Medicina di genere in Endocrinologia: la tiroide
Settembre 2023 Off Di Giovanni BrancatoAndrea Lenzi ed Elisa Giannetta
Dipartimento di Medicina sperimentale
Il Genere svolge un ruolo chiave nel determinare l’insorgenza e il decorso clinico delle malattie endocrinologiche ed in particolare della tiroide. Il moderno concetto di Medicina di Genere ha evidenziato molteplici nuovi aspetti relativi a questo argomento e i recenti avanzamenti scientifici in ambito endocrinologico hanno modificato l’approccio del clinico al paziente tireopatico.

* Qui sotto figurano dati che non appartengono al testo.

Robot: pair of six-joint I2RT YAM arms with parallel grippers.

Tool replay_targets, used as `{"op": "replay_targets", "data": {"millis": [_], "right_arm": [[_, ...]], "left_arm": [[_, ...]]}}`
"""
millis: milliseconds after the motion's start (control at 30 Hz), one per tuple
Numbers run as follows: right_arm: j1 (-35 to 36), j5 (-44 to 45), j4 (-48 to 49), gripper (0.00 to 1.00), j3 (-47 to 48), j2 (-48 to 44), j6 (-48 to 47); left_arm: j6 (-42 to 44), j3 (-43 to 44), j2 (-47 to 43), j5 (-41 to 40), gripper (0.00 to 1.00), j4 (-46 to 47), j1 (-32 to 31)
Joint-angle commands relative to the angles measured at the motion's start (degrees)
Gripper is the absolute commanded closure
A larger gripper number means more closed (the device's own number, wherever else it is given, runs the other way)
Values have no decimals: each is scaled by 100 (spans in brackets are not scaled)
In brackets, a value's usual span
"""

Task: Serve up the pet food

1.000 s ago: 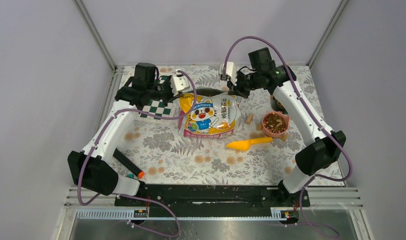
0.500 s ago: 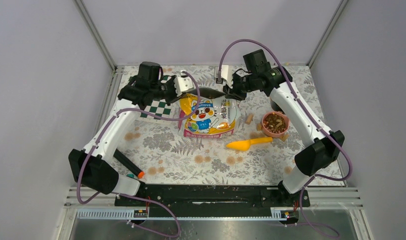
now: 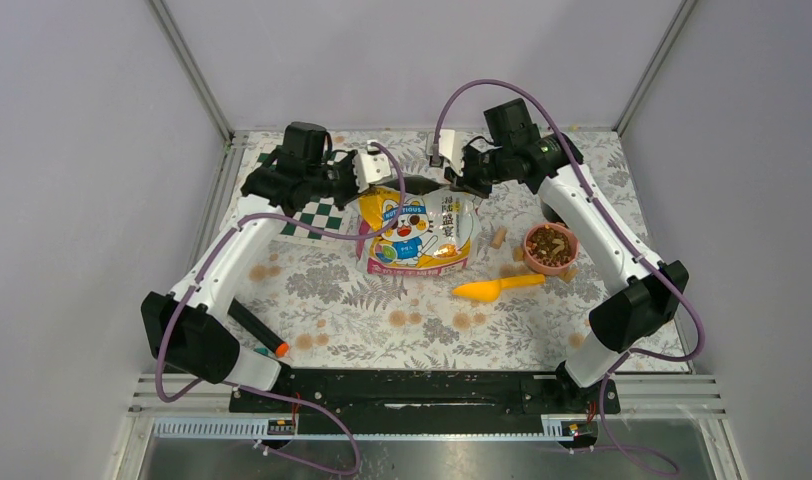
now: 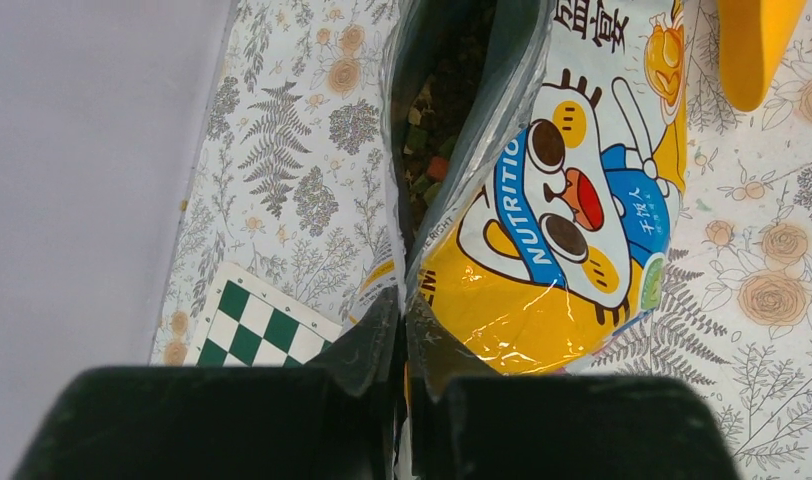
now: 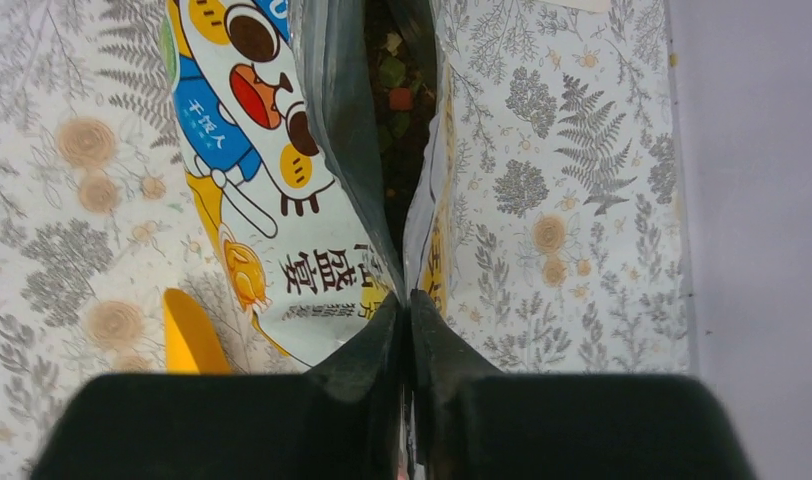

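Top external: bag [image 3: 419, 232] lies centrally, mouth at the far end, running left-right; left gripper [image 3: 367, 172] pinches its left corner, right gripper [image 3: 444, 160] its right. The kibble [image 4: 432, 150] sits inside, between them.

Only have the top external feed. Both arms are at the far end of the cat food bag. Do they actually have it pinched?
Observer: Left wrist view: the left jaws are shut on the bag, with one end of its top edge pinched between them.
Operator: Right side?
Observer: Right wrist view: the right jaws are shut on the other end of that same edge.
Operator: Mouth open or sealed?
Observer: Open. Both wrist views look into a gap between the two walls, and kibble shows inside: mostly brown, with a few green and orange pieces.
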Motion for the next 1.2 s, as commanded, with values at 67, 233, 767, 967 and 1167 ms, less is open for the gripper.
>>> {"op": "replay_targets", "data": {"millis": [67, 233, 767, 967, 1167], "right_arm": [[135, -108, 360, 72, -44, -80, 173], [237, -50, 367, 65, -35, 20, 181], [287, -31, 430, 100, 6, 107, 241], [308, -168, 680, 74, -22, 168, 415], [362, -276, 828, 74, -41, 263, 502]], "left_arm": [[-17, 233, 52, 11, 79, 273, -108], [-91, 181, 96, 38, 76, 453, -164], [-233, 31, 22, 185, 98, 746, -203], [-419, -93, 25, 396, 74, 1090, -217], [-514, -64, 187, 550, 75, 1214, -247]]}}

Un dato ben noto è che la prevalenza delle malattie tiroidee è molto più elevata nelle donne rispetto agli uomini e questo ha varie motivazioni. Da una parte il genere femminile è maggiormente predisposto a sviluppare patologie autoimmuni, per cui la tiroide è preferenzialmente organo bersaglio. Dall’altra, strutturalmente le cellule tiroidee esprimono recettori per estrogeni e progesterone, motivo per cui dalla pubertà a tutto il periodo fertile la donna è maggiormente esposta a sviluppare la patologia nodulare tiroidea benigna e maligna, tanto che il carcinoma differenziato della tiroide ha un picco d’incidenza nelle donne in pre-menopausa. Di contro, il genere maschile rappresenta un fattore prognostico indipendente per il carcinoma papillifero della tiroide. Un recente studio di meta-analisi ha evidenziato un incremento del 50% di recidiva di malattia tumorale nel sesso maschile rispetto al sesso femminile.

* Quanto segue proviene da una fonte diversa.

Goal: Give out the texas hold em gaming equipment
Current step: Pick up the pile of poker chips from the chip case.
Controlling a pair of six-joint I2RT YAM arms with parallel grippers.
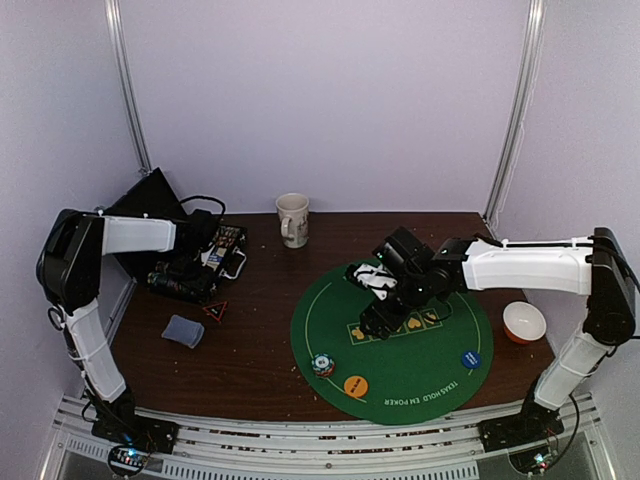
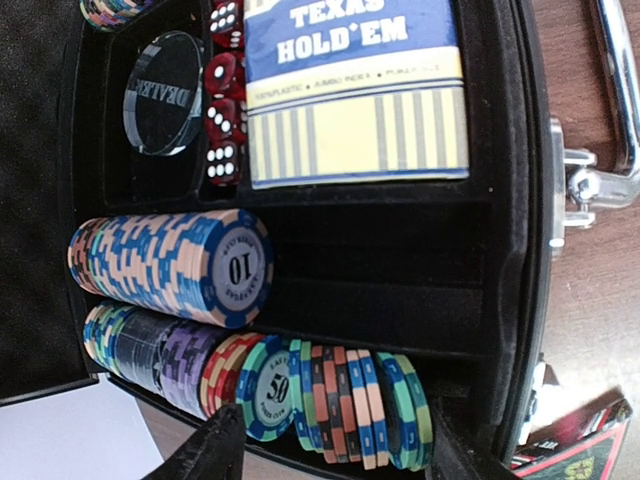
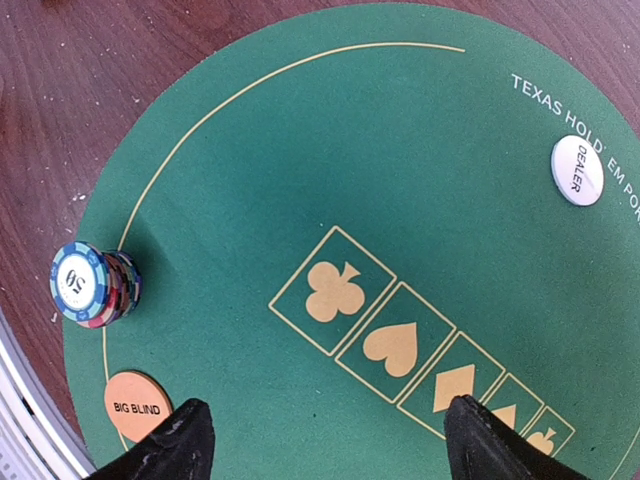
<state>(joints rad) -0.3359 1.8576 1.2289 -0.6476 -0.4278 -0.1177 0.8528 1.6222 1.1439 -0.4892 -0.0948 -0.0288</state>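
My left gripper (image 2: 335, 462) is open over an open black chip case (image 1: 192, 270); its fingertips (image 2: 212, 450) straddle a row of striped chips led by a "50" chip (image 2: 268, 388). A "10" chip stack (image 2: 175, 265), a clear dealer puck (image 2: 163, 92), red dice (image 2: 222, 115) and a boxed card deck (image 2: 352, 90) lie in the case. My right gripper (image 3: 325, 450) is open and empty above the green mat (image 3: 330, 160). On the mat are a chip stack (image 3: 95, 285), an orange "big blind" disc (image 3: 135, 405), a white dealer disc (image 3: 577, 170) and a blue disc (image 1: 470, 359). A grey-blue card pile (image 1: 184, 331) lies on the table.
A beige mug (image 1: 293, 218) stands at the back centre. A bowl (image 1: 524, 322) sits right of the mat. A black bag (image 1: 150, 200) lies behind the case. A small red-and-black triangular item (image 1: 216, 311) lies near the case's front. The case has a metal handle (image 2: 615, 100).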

Una possibile spiegazione, non clinica in senso stretto, per le differenze di genere nell’incidenza della patologia maligna tiroidea è la maggiore propensione delle donne a sottoporsi a screening preventivi ed accertamenti diagnostici.

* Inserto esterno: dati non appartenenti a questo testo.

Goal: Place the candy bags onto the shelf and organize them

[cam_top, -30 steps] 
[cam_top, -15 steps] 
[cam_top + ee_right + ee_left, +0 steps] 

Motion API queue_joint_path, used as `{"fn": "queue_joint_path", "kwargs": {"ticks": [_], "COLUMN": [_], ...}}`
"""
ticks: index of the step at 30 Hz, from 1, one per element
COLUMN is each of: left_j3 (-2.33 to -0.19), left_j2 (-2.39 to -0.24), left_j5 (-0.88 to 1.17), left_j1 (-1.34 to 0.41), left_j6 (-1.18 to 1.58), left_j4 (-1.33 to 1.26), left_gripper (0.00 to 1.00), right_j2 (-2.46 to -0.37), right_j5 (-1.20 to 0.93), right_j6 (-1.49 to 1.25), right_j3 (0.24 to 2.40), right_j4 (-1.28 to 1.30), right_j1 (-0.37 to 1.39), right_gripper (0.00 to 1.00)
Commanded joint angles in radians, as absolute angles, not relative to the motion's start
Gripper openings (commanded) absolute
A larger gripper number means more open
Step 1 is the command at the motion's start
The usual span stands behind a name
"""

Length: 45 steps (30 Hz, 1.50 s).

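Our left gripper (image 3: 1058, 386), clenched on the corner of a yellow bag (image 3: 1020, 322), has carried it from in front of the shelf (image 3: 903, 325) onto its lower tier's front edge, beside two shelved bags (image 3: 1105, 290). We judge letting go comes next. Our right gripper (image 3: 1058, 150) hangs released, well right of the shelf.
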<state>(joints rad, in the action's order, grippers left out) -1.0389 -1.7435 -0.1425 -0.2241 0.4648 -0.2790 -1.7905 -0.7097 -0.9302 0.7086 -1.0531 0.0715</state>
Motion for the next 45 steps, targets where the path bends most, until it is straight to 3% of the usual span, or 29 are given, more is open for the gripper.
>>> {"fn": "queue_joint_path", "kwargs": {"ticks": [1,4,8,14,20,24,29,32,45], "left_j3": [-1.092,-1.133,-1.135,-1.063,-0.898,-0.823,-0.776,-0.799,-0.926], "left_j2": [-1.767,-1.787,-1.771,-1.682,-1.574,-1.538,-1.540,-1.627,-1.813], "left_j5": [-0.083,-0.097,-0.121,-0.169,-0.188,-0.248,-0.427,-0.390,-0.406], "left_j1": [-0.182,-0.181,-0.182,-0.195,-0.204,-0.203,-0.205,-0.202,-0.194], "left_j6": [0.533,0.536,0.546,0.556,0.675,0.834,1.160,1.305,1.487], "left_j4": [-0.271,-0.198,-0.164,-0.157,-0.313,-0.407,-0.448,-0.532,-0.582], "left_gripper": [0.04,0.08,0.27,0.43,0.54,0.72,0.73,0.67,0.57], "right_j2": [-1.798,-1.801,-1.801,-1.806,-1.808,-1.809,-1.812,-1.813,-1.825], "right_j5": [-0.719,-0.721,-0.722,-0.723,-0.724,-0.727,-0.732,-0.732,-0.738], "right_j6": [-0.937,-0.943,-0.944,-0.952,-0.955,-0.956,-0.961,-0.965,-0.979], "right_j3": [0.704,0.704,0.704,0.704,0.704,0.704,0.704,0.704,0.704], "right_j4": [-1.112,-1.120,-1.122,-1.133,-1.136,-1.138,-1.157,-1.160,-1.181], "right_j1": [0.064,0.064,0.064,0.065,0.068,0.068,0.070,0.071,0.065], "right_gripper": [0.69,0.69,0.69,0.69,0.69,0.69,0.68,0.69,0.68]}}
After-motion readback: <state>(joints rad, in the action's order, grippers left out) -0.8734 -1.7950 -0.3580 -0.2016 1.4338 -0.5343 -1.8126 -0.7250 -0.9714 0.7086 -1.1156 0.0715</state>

Negli ultimi anni, l’interesse scientifico si è inoltre concentrato sulle differenza di genere osservate per gli effetti degli ormoni tiroidei sul metabolismo lipidico, dato correlato con il rischio cardio-vascolare nella dislipidemia. Gli ormoni tiroidei favoriscono l’eliminazione degli steroli neutri e degli acidi biliari e riducono l’assorbimento intestinale del colesterolo. I pazienti di sesso maschile mostrano una tendenza all’ipercolesterolemia (sia totale che LDL) dalla età giovanile fino ad oltre i 70 anni, incremento che poi subisce una flessione età-correlata. Nel sesso femminile si osserva un aumento costante fino all’età più avanzata; di conseguenza, dopo la menopausa, la prevalenza dell’ipercolesterolemia è tendenzialmente più elevata nelle donne rispetto agli uomini. Lo stesso può essere osservato relativamente all’ipertrigliceridemia. La correlazione diretta tra l’aumento dei livelli sierici di TSH e la lipidemia è fortemente sesso-specifica per i trigliceridi e il colesterolo HDL. In tale ottica, livelli di TSH nella fascia bassa del range della norma sembrano proteggere i maschi dall’iperlipemia; elevate concentrazioni di TSH nelle donne indirizza verso una possibile iperlipidemia potenzialmente dannosa a livello cardiovascolare.
Ad oggi siamo consapevoli che esistono differenze reali, sia nella diagnosi che nelle opzioni terapeutiche, tra uomini e donne. Strategie di prevenzione, sintomi, percorsi diagnostici e prescrizioni di farmaci: tutto dipende, sotto molti aspetti, anche dal genere. Non possiamo soddisfare gli standard della medicina personalizzata, per non parlare dell’appropriatezza, se non teniamo conto della diversità di genere, né nella pianificazione strategica né nella buona pratica clinica.
In quest’ottica, la Medicina di Genere rappresenta una sfida ardua, ma anche una opportunità molto entusiasmante per la Scienza Endocrinologica e per la personalizzazione delle diagnosi e terapie endocrino-metaboliche nell’ottica di una vera medicina di precisione.